Activity >> Below are some entries. Copy each line in them that holds "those".

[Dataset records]
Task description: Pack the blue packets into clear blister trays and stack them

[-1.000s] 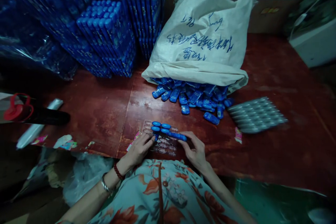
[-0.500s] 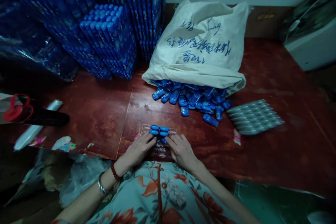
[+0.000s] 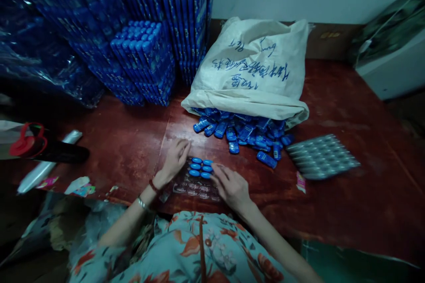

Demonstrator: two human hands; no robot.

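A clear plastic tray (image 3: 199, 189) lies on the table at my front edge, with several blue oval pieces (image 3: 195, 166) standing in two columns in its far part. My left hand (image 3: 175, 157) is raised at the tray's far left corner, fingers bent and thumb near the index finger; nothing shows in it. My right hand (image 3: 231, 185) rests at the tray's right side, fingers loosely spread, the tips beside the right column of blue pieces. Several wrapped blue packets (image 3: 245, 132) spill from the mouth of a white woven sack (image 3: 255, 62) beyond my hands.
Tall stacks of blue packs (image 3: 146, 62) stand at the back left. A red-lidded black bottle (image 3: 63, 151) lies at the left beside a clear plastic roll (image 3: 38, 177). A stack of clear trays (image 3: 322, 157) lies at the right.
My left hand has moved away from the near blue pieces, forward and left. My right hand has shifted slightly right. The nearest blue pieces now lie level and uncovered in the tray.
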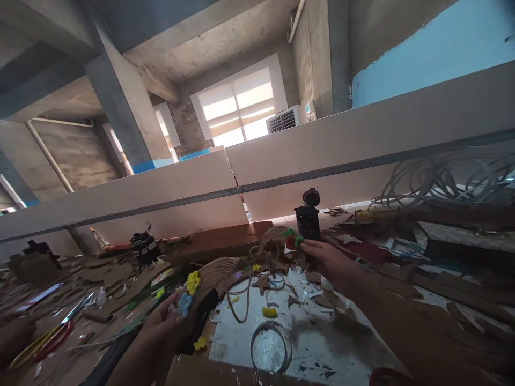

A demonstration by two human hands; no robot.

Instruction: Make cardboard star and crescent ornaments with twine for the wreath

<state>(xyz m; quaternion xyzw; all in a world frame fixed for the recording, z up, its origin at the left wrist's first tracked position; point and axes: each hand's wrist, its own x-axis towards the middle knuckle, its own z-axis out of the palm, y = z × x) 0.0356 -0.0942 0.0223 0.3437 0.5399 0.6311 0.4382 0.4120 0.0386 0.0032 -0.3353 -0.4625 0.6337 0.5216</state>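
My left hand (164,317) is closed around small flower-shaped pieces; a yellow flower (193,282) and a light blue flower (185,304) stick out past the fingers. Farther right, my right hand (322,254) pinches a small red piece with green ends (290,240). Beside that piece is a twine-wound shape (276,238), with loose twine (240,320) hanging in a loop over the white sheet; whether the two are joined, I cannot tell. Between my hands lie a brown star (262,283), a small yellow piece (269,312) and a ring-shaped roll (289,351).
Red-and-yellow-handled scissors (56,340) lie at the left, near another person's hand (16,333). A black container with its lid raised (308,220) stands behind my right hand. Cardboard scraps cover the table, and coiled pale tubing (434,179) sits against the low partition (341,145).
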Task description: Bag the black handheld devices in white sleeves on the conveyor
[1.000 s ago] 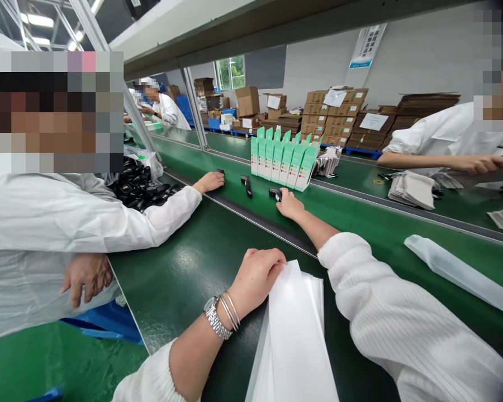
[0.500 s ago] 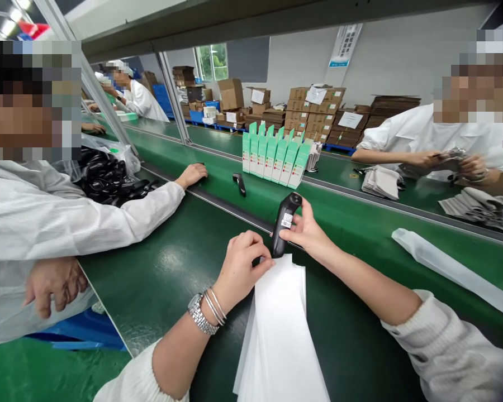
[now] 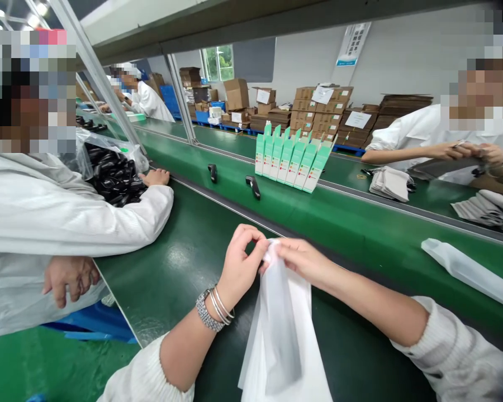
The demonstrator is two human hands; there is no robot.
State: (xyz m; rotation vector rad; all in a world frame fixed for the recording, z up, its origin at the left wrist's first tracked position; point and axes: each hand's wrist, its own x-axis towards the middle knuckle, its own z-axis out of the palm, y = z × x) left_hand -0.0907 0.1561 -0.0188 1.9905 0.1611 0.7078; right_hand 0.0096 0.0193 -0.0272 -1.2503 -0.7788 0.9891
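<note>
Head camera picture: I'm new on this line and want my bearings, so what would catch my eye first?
Nearest the camera, the left hand and right hand pinch the top of a white bag with a dark shape showing through it. On the green belt beyond stands a row of mint-green boxes, with two black devices lying beside them. At the left, a co-worker's hand rests by a bag of black parts.

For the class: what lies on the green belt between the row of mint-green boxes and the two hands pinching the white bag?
In the head view, only bare green belt lies between the mint-green boxes and the left hand and right hand holding the white bag.
</note>
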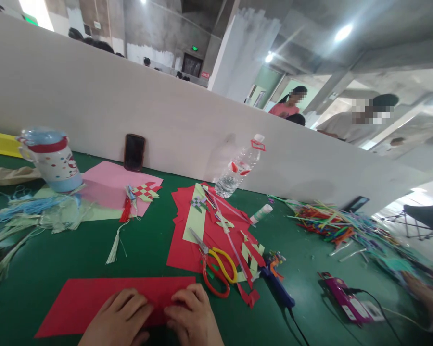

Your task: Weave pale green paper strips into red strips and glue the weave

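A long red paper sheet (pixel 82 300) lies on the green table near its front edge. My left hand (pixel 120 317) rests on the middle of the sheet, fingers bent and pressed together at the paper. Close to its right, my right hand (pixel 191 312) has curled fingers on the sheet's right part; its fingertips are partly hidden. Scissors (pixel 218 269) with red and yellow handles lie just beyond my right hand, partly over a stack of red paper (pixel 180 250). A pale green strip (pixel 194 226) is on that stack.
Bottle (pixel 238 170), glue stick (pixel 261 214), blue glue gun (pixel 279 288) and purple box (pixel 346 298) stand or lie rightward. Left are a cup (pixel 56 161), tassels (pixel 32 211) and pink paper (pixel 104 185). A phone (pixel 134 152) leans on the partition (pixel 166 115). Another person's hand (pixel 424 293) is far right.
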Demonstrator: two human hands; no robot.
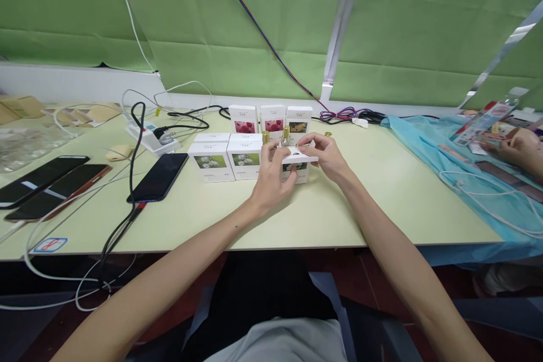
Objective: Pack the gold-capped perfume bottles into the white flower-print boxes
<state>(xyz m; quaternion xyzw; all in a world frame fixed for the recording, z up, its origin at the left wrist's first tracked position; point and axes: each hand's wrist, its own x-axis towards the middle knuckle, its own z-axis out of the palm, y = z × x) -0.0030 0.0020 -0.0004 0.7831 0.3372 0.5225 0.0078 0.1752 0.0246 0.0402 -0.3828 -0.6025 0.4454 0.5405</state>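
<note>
Between my two hands stands a small white box [302, 177] with a flower picture on its front and its top flap raised toward me. My left hand [272, 176] grips its left side, fingers curled at the front and top. At the box's right top edge, the fingers of my right hand [324, 156] are closed on the flap. A small bottle with a gold cap [286, 133] shows just behind the flap; whether it stands in the box I cannot tell. Other gold caps [265, 137] show beside and behind my hands. Closed white boxes [212, 172] with white-flower pictures stand left of my left hand.
Behind are upright boxes [243, 113] with red and yellow pictures. Phones [159, 177], a power strip [155, 141] and tangled cables lie left. To the right, a blue sheet [418, 136] carries a plastic bottle [487, 119], and another person's hand [520, 150] works there.
</note>
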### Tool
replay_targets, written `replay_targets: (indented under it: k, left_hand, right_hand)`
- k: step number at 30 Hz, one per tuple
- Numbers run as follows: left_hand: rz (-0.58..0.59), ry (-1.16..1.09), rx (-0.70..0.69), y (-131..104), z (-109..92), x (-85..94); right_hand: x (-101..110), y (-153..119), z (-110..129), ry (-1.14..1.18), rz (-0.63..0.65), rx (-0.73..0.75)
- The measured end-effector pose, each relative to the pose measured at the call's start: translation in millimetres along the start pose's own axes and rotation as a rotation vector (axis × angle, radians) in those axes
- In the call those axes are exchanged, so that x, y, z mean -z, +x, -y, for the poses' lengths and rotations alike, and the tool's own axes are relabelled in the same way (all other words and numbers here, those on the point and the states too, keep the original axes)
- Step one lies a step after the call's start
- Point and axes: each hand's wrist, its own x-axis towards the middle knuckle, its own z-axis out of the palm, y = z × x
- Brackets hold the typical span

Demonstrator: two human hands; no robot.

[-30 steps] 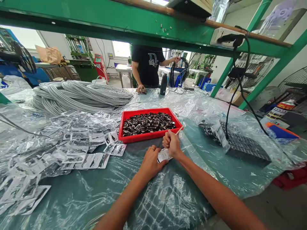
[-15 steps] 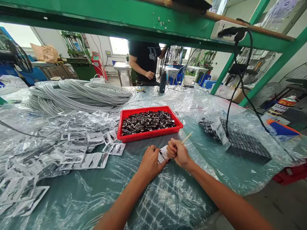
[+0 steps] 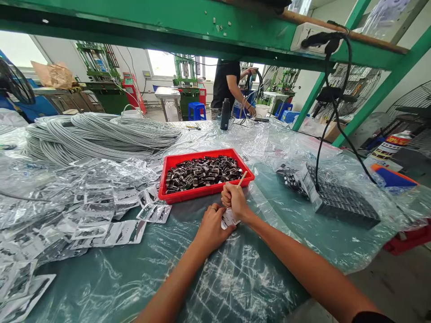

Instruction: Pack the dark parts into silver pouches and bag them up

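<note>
My left hand [image 3: 213, 226] holds a small white printed packet [image 3: 229, 218] down on the table, its thumb along the near edge and its fingertips at the far edge. Just beyond, my right hand [image 3: 235, 201] is closed in a fist around a thin pale stick [image 3: 242, 179], whose upper end slants up to the right. The stick's lower end is hidden behind my hand. Behind both hands stands a red tray [image 3: 182, 196] heaped with small dark pieces with metallic ends [image 3: 202, 172]. Similar white printed packets [image 3: 124, 233] lie piled at the left.
A big coil of grey cable [image 3: 101, 134] lies at the back left. Clear plastic covers the green table [image 3: 141, 278]. On the right are a block of dark parts [image 3: 346, 202] and hanging black cords [image 3: 332, 112]. A dark bottle [image 3: 225, 114] and a person [image 3: 229, 85] are across the table.
My right hand has moved left and up, nearer the tray, and the stick stands steeper. My left hand stays on the packet. The person opposite has shifted right and turned.
</note>
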Motion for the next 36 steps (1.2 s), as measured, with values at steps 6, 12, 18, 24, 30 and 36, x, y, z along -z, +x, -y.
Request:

Solution >>
- The measured end-effector pose, each relative to the pose measured at the call's start: translation in millimetres along the start pose's own axes and rotation as a rotation vector (axis × angle, radians) in those axes
- In the call those axes are exchanged, so that x, y, z mean -z, +x, -y, for the poses' lengths and rotations alike, and the tool's own axes are relabelled in the same way (all other words and numbers here, those on the point and the states too, keep the original axes)

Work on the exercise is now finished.